### Task prompt
Every line of the material is to be reproduced verbatim.

Start of Input

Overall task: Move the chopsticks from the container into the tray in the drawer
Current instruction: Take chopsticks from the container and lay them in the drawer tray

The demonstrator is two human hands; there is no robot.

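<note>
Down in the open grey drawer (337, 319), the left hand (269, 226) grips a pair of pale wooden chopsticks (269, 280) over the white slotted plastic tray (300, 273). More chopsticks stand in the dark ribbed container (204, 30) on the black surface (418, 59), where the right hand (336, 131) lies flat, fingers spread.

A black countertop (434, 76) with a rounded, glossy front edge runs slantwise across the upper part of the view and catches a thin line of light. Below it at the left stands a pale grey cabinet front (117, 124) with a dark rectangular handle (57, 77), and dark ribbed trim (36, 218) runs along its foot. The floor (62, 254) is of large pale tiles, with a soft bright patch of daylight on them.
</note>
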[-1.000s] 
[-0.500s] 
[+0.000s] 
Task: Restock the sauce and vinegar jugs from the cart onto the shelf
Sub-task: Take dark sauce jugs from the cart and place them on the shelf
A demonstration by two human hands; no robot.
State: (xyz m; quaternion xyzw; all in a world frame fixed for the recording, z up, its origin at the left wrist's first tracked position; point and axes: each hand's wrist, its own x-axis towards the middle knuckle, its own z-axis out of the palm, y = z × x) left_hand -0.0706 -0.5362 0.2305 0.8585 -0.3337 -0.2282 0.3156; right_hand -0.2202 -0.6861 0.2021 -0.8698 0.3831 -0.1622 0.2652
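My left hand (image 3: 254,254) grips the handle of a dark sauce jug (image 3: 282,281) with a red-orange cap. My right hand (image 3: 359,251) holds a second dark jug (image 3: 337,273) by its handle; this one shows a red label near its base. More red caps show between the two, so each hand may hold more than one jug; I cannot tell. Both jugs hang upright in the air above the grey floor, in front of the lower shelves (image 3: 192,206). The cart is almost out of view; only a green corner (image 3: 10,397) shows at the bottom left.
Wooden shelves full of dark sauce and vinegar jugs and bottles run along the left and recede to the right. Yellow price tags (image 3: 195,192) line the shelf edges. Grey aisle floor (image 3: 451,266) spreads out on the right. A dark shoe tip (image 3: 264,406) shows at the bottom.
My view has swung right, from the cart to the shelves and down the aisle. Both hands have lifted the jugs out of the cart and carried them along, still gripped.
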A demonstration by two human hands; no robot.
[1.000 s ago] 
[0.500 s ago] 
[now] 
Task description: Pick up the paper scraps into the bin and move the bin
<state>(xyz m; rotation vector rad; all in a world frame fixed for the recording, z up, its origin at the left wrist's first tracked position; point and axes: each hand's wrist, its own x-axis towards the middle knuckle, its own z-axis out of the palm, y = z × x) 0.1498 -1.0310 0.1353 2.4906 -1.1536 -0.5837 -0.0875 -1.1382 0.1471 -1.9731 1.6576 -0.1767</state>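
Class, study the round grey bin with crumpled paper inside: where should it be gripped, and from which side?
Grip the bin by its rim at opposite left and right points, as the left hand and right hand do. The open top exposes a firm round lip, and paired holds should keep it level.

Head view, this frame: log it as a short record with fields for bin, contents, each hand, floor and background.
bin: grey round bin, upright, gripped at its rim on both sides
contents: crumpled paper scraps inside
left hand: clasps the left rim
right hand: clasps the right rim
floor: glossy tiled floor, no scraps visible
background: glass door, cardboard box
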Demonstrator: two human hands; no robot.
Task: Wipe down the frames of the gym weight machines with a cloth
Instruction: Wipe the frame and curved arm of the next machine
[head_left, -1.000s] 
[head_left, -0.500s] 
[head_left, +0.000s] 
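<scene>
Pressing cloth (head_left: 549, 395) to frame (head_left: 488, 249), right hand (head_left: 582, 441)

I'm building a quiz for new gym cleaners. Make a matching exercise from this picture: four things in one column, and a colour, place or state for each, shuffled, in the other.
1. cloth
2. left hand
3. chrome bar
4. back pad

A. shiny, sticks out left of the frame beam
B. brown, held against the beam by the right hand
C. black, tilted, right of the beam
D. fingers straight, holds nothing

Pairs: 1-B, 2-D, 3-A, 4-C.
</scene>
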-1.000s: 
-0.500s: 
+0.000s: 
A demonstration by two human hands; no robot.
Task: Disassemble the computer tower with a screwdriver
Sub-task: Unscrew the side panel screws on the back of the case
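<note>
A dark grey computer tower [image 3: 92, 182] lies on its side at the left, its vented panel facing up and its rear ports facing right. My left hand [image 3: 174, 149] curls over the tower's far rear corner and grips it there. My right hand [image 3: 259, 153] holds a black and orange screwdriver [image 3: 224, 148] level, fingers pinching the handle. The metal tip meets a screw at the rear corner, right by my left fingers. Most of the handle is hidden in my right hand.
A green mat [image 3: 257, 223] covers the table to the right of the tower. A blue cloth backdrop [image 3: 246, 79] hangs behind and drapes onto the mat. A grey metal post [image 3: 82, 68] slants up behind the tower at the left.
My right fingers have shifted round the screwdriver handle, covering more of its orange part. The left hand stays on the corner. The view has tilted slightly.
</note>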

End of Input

### Response to the task
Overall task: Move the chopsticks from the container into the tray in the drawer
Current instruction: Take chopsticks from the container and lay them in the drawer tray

The demonstrator is two human hands; there is no robot.

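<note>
Down in the open grey drawer (337, 319), the left hand (269, 226) grips a pair of pale wooden chopsticks (269, 280) over the white slotted plastic tray (300, 273). More chopsticks stand in the dark ribbed container (204, 30) on the black surface (418, 59), where the right hand (336, 131) lies flat, fingers spread.

A black countertop (434, 76) with a rounded, glossy front edge runs slantwise across the upper part of the view and catches a thin line of light. Below it at the left stands a pale grey cabinet front (117, 124) with a dark rectangular handle (57, 77), and dark ribbed trim (36, 218) runs along its foot. The floor (62, 254) is of large pale tiles, with a soft bright patch of daylight on them.
</note>
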[-1.000s] 
[-0.500s] 
[+0.000s] 
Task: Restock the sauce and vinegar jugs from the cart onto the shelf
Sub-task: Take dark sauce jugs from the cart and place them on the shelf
A demonstration by two human hands; no robot.
State: (xyz m; quaternion xyzw; all in a world frame fixed for the recording, z up, its origin at the left wrist's first tracked position; point and axes: each hand's wrist, its own x-axis towards the middle knuckle, its own z-axis out of the palm, y = z × x) left_hand -0.0706 -0.5362 0.2305 0.8585 -0.3337 -0.2282 0.3156; right_hand -0.2202 -0.6861 0.2021 -0.8698 0.3831 -0.1622 0.2652
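My left hand (image 3: 254,254) grips the handle of a dark sauce jug (image 3: 282,281) with a red-orange cap. My right hand (image 3: 359,251) holds a second dark jug (image 3: 337,273) by its handle; this one shows a red label near its base. More red caps show between the two, so each hand may hold more than one jug; I cannot tell. Both jugs hang upright in the air above the grey floor, in front of the lower shelves (image 3: 192,206). The cart is almost out of view; only a green corner (image 3: 10,397) shows at the bottom left.
Wooden shelves full of dark sauce and vinegar jugs and bottles run along the left and recede to the right. Yellow price tags (image 3: 195,192) line the shelf edges. Grey aisle floor (image 3: 451,266) spreads out on the right. A dark shoe tip (image 3: 264,406) shows at the bottom.
My view has swung right, from the cart to the shelves and down the aisle. Both hands have lifted the jugs out of the cart and carried them along, still gripped.
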A demonstration by two human hands; no robot.
[1.000 s ago] 
[0.500 s ago] 
[now] 
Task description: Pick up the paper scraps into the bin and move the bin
<state>(xyz m; rotation vector rad; all in a world frame fixed for the recording, z up, its origin at the left wrist's first tracked position; point and axes: each hand's wrist, its own x-axis towards the middle knuckle, its own z-axis out of the palm, y = z × x) 0.1498 -1.0310 0.1353 2.4906 -1.1536 -0.5837 -0.0875 -1.1382 0.1471 -1.9731 1.6576 -0.1767</state>
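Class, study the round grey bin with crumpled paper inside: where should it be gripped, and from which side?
Grip the bin by its rim at opposite left and right points, as the left hand and right hand do. The open top exposes a firm round lip, and paired holds should keep it level.

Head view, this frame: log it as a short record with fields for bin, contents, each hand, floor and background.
bin: grey round bin, upright, gripped at its rim on both sides
contents: crumpled paper scraps inside
left hand: clasps the left rim
right hand: clasps the right rim
floor: glossy tiled floor, no scraps visible
background: glass door, cardboard box
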Demonstrator: two human hands; no robot.
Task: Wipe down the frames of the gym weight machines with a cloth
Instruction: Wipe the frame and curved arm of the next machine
[head_left, -1.000s] 
[head_left, -0.500s] 
[head_left, +0.000s] 
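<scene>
Pressing cloth (head_left: 549, 395) to frame (head_left: 488, 249), right hand (head_left: 582, 441)

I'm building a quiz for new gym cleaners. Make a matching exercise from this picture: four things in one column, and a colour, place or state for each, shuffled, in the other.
1. cloth
2. left hand
3. chrome bar
4. back pad

A. shiny, sticks out left of the frame beam
B. brown, held against the beam by the right hand
C. black, tilted, right of the beam
D. fingers straight, holds nothing

Pairs: 1-B, 2-D, 3-A, 4-C.
</scene>
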-1.000s: 
-0.500s: 
+0.000s: 
A demonstration by two human hands; no robot.
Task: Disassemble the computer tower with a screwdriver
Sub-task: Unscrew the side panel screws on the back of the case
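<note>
A dark grey computer tower [image 3: 92, 182] lies on its side at the left, its vented panel facing up and its rear ports facing right. My left hand [image 3: 174, 149] curls over the tower's far rear corner and grips it there. My right hand [image 3: 259, 153] holds a black and orange screwdriver [image 3: 224, 148] level, fingers pinching the handle. The metal tip meets a screw at the rear corner, right by my left fingers. Most of the handle is hidden in my right hand.
A green mat [image 3: 257, 223] covers the table to the right of the tower. A blue cloth backdrop [image 3: 246, 79] hangs behind and drapes onto the mat. A grey metal post [image 3: 82, 68] slants up behind the tower at the left.
My right fingers have shifted round the screwdriver handle, covering more of its orange part. The left hand stays on the corner. The view has tilted slightly.
</note>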

The output shown is complete.